= WHAT YOU WILL DO =
If a line holds the word "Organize", copy it from the entries.

= TASK DATA =
====

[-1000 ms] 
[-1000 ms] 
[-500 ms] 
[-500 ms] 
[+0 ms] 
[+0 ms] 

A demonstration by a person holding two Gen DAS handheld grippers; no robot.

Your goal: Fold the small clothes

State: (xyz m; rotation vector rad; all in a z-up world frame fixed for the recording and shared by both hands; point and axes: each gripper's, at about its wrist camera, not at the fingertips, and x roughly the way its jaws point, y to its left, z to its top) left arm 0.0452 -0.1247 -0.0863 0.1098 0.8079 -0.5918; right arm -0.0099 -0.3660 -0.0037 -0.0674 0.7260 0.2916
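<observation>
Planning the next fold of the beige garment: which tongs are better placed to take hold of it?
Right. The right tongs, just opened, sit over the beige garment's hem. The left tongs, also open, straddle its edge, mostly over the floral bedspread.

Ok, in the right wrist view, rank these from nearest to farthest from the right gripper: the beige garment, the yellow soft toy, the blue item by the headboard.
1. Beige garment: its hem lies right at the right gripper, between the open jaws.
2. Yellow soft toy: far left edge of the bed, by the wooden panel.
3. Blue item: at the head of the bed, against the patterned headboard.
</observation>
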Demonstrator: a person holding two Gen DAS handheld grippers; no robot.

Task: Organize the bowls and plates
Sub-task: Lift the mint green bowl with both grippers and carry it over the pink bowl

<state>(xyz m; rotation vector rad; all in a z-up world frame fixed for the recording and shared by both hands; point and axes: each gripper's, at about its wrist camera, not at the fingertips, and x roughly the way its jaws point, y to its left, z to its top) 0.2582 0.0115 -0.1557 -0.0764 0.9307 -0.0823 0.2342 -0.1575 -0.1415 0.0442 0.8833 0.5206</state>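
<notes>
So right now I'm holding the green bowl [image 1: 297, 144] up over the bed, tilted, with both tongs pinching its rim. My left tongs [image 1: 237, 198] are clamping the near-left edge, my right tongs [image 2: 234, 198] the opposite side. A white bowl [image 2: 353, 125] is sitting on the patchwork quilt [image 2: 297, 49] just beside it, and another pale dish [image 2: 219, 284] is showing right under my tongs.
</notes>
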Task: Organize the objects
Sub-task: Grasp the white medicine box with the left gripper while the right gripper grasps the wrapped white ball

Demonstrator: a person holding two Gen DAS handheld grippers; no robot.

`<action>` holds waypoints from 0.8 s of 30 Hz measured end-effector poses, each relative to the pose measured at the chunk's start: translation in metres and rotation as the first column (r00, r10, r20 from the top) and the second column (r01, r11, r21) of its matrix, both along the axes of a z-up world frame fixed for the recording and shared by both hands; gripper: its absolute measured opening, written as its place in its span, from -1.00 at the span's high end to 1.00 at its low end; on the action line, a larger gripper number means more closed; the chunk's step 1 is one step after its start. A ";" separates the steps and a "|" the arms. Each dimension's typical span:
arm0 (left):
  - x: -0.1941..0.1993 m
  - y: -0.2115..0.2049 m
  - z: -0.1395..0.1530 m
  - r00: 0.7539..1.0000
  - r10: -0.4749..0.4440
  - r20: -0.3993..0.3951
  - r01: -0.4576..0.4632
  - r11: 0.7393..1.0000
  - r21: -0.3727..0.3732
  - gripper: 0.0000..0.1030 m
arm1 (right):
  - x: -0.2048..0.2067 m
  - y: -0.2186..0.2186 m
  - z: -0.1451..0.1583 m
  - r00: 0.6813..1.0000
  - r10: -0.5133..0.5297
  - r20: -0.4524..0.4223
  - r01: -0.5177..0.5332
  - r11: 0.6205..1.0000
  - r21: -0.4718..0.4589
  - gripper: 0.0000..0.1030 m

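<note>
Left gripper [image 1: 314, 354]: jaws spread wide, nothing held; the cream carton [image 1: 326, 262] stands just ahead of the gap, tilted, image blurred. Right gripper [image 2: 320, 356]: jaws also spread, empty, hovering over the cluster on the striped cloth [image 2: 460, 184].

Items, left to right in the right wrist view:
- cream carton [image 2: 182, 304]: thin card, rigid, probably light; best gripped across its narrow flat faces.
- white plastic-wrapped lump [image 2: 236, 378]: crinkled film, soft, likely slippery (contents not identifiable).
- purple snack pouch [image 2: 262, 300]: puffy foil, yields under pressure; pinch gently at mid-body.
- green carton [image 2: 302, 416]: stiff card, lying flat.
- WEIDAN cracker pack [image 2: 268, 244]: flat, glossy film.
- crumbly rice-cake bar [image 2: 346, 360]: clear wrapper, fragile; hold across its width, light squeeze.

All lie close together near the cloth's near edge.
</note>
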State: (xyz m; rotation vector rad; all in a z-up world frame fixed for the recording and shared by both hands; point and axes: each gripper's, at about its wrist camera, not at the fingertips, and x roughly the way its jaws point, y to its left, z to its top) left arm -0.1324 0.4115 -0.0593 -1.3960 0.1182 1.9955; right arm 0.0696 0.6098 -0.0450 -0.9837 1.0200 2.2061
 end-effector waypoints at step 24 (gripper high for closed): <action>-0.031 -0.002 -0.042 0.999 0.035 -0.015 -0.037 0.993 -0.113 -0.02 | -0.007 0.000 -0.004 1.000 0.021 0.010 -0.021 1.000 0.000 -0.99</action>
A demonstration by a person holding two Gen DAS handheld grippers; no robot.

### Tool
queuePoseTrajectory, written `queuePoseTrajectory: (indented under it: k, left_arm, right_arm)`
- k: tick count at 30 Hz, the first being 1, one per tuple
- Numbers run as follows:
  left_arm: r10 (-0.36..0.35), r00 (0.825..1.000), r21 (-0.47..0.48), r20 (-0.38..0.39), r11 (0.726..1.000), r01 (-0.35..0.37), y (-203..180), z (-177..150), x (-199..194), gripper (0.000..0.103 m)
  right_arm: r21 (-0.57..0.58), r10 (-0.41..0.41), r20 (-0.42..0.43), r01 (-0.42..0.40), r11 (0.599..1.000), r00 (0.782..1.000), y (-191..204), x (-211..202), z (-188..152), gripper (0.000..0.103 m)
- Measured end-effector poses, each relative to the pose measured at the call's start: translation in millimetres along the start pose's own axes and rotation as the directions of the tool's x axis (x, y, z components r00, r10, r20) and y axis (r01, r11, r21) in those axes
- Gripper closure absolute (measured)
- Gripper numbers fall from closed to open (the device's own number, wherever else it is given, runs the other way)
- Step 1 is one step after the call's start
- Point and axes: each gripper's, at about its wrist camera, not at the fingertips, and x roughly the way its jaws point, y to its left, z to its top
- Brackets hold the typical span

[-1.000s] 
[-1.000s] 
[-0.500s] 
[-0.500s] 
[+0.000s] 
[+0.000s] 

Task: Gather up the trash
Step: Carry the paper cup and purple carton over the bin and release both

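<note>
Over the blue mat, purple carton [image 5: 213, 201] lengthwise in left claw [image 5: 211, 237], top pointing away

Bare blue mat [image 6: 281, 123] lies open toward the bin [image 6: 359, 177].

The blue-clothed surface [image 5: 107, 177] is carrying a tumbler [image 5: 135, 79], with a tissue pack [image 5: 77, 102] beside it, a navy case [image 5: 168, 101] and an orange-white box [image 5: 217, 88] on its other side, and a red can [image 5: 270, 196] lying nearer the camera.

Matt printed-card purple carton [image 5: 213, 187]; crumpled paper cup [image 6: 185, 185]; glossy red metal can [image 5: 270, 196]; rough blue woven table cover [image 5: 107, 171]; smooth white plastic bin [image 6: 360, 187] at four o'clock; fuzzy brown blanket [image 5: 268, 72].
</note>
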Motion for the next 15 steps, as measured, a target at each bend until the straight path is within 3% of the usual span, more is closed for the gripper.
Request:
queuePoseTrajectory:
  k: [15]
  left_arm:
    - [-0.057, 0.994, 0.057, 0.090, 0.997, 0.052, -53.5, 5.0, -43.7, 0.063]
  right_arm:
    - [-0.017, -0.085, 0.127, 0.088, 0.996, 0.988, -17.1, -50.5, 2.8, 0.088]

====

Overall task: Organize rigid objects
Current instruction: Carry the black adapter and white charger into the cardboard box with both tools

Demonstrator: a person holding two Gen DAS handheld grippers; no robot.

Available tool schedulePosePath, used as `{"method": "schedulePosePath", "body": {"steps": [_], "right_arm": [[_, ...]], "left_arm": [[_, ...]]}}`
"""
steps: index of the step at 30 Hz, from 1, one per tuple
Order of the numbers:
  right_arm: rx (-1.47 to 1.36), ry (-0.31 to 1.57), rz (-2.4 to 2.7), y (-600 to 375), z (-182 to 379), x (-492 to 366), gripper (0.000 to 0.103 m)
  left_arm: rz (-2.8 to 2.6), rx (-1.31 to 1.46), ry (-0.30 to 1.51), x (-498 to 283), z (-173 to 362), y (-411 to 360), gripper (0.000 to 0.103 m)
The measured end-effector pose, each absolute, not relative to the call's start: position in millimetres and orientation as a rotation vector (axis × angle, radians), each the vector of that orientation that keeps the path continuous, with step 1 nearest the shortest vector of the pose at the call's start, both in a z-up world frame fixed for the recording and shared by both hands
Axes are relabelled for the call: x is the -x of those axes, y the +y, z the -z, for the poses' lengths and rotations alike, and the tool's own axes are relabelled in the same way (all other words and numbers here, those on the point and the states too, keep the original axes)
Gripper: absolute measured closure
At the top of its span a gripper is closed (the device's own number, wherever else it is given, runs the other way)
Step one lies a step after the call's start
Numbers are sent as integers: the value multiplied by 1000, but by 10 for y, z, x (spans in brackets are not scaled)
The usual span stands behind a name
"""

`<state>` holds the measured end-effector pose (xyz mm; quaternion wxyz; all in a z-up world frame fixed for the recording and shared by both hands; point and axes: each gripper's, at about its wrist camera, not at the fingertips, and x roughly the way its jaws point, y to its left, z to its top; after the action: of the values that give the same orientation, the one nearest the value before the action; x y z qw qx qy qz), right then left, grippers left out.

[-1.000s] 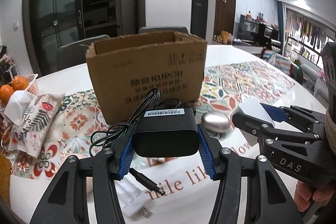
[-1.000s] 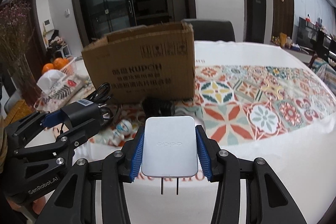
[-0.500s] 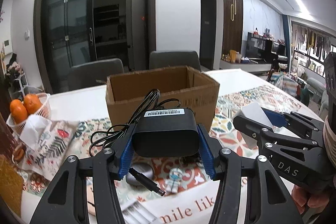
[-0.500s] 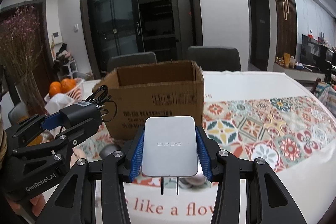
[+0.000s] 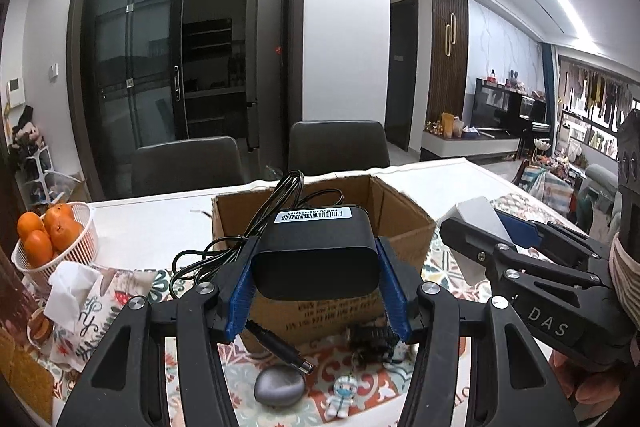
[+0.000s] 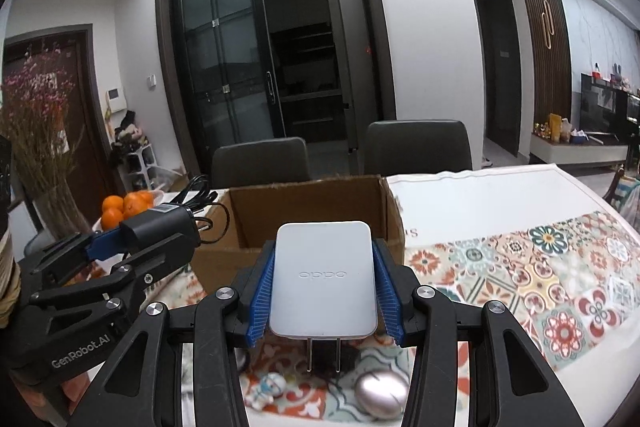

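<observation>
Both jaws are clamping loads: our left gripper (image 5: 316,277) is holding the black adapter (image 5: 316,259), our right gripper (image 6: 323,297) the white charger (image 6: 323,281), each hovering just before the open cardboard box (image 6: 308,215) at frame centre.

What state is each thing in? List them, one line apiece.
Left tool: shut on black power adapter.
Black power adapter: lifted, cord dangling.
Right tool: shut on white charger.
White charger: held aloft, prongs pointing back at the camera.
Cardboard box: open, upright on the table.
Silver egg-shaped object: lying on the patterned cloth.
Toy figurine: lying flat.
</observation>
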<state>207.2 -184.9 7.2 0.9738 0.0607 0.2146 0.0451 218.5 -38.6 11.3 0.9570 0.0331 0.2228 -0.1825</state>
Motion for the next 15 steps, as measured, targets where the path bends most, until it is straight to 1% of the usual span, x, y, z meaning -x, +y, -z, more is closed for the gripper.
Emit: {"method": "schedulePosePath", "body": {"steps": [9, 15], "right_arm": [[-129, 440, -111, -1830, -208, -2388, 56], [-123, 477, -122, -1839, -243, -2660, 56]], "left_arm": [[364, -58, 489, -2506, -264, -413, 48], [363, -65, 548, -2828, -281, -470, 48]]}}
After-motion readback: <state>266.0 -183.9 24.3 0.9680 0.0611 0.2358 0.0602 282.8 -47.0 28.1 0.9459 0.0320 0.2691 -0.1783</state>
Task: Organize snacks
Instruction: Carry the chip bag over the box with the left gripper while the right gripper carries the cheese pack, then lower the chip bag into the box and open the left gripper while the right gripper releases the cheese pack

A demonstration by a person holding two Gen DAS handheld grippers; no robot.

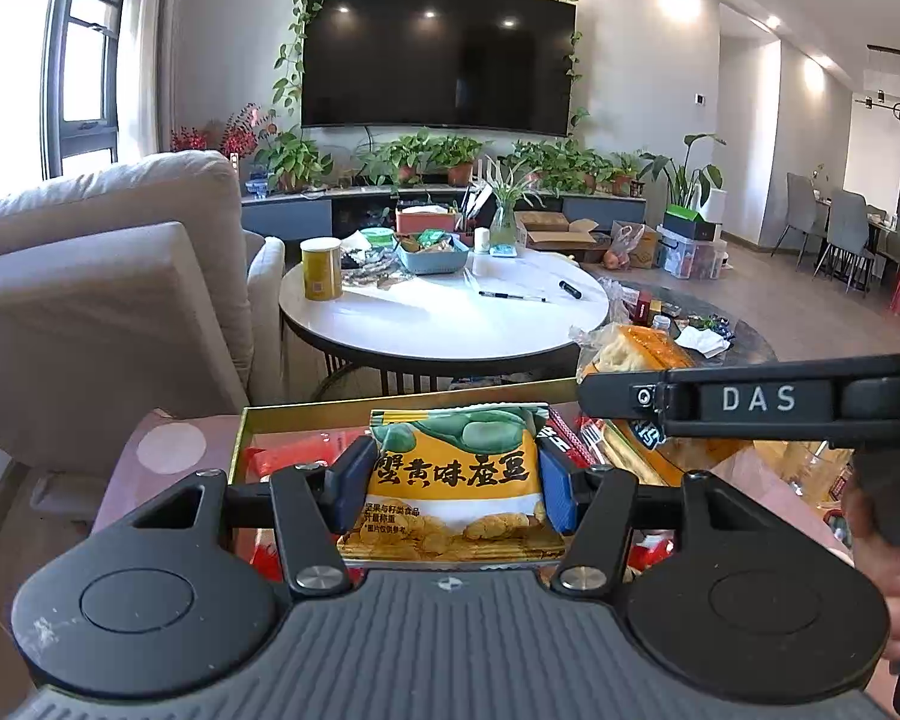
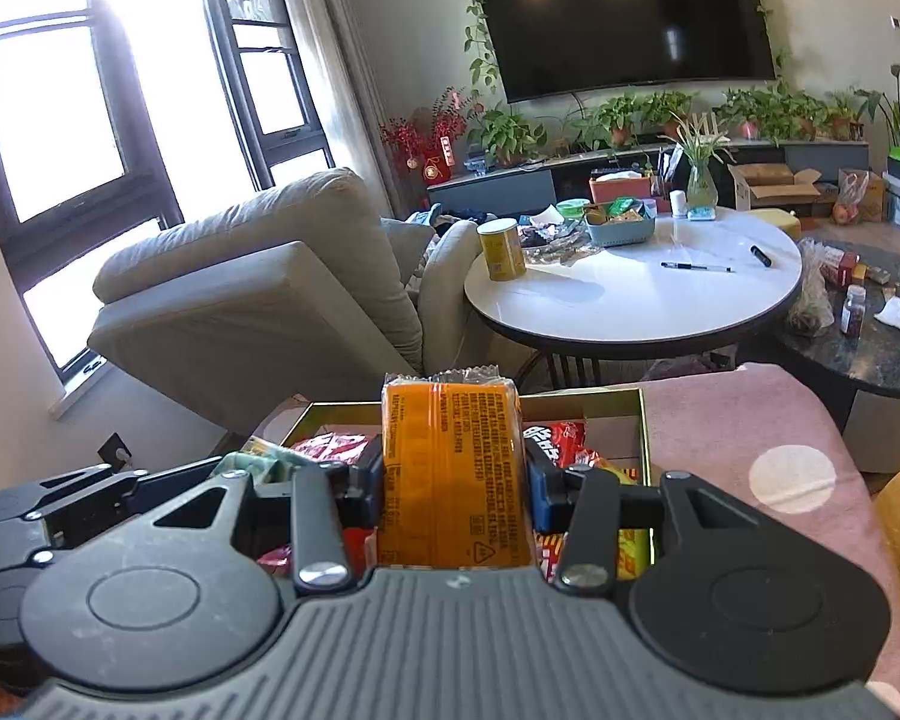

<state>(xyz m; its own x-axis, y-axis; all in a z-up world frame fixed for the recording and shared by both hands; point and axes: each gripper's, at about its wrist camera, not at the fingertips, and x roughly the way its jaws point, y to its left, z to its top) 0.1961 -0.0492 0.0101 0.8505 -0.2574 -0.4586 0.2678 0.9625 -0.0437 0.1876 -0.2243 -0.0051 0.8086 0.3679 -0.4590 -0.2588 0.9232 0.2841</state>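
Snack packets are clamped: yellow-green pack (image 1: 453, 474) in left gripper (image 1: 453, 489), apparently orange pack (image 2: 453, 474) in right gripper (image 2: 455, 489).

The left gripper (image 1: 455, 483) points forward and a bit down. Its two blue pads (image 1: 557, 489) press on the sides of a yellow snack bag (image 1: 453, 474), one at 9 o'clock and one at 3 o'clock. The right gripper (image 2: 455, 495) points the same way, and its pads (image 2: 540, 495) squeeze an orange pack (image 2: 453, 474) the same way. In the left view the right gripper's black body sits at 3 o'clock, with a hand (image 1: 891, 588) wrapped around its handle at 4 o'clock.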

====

= ANSWER BOX =
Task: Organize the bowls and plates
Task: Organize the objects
Overall task: Organize rigid objects
Task: Organize snacks

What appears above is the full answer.